**Work item:**
Exact reproduction of every record is required, and pictures are to be excluded.

**Stored data:**
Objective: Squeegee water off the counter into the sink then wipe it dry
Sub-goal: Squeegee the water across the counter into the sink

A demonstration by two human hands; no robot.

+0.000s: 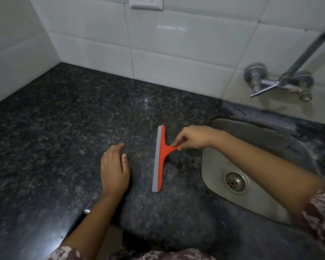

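Observation:
An orange squeegee with a grey rubber blade lies flat on the dark speckled granite counter, just left of the steel sink. My right hand reaches in over the sink and pinches the end of the squeegee's handle between fingers and thumb. My left hand rests palm down on the counter to the left of the blade, fingers together, holding nothing. No cloth is in view.
A chrome wall tap with a long spout stands over the sink at the back right. White tiled walls close the counter at the back and left. The sink's drain is open. The counter's front edge runs near my body.

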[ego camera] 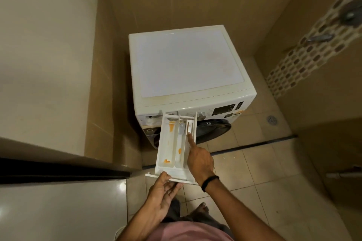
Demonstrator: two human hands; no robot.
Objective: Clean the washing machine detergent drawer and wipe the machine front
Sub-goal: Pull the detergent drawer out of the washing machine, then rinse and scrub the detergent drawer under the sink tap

**Solution to this exercise:**
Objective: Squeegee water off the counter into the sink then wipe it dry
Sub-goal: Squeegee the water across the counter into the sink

A demonstration by two human hands; no robot.

+0.000s: 

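Observation:
An orange squeegee with a grey rubber blade lies flat on the dark speckled granite counter, just left of the steel sink. My right hand reaches in over the sink and pinches the end of the squeegee's handle between fingers and thumb. My left hand rests palm down on the counter to the left of the blade, fingers together, holding nothing. No cloth is in view.
A chrome wall tap with a long spout stands over the sink at the back right. White tiled walls close the counter at the back and left. The sink's drain is open. The counter's front edge runs near my body.
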
[ego camera] 
Demonstrator: two human hands; no robot.
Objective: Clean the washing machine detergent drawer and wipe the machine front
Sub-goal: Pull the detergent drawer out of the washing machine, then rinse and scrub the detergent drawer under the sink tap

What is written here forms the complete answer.